Task to carry out - Write out the listing below in its entirety, minus the pictures, without changing a word.

Recorded data -
————

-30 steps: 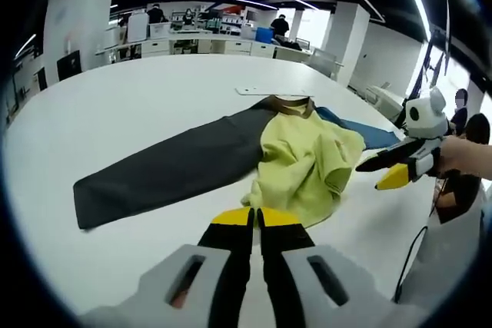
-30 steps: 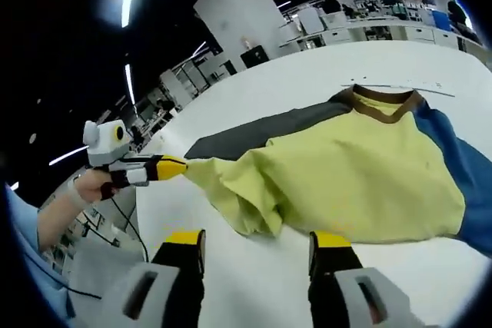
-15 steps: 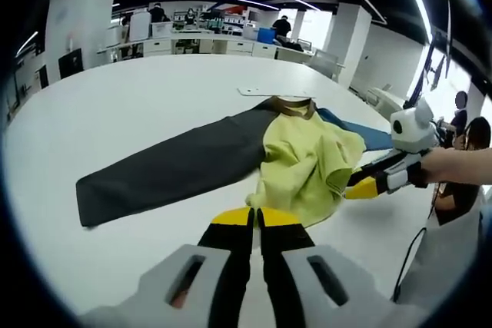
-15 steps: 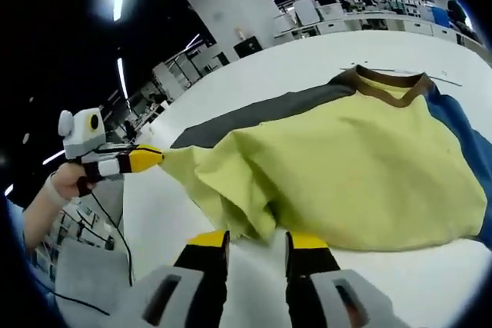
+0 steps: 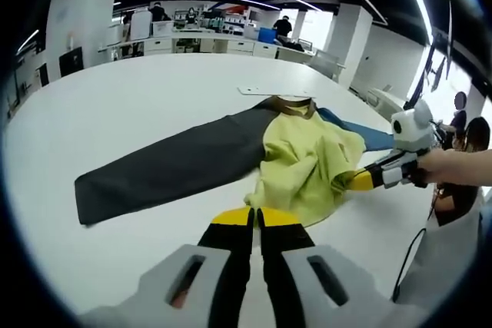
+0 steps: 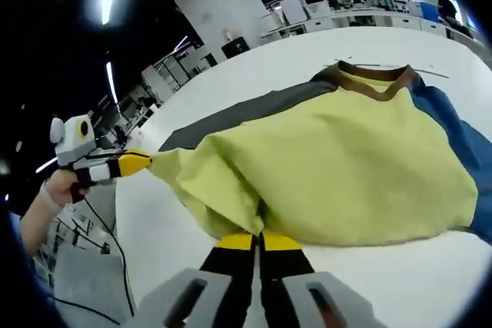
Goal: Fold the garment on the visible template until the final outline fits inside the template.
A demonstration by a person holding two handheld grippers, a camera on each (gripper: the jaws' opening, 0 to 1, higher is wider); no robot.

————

Result for this exercise -
-30 steps: 
-30 steps: 
-15 steps: 
-15 steps: 
+0 steps: 
+0 steps: 
Goal: Fold the garment on the visible template until the final outline fits inside the template.
A demonstration by a person holding two handheld grippers, a camera on each (gripper: the jaws' opening, 0 to 1, higher is wider); no robot.

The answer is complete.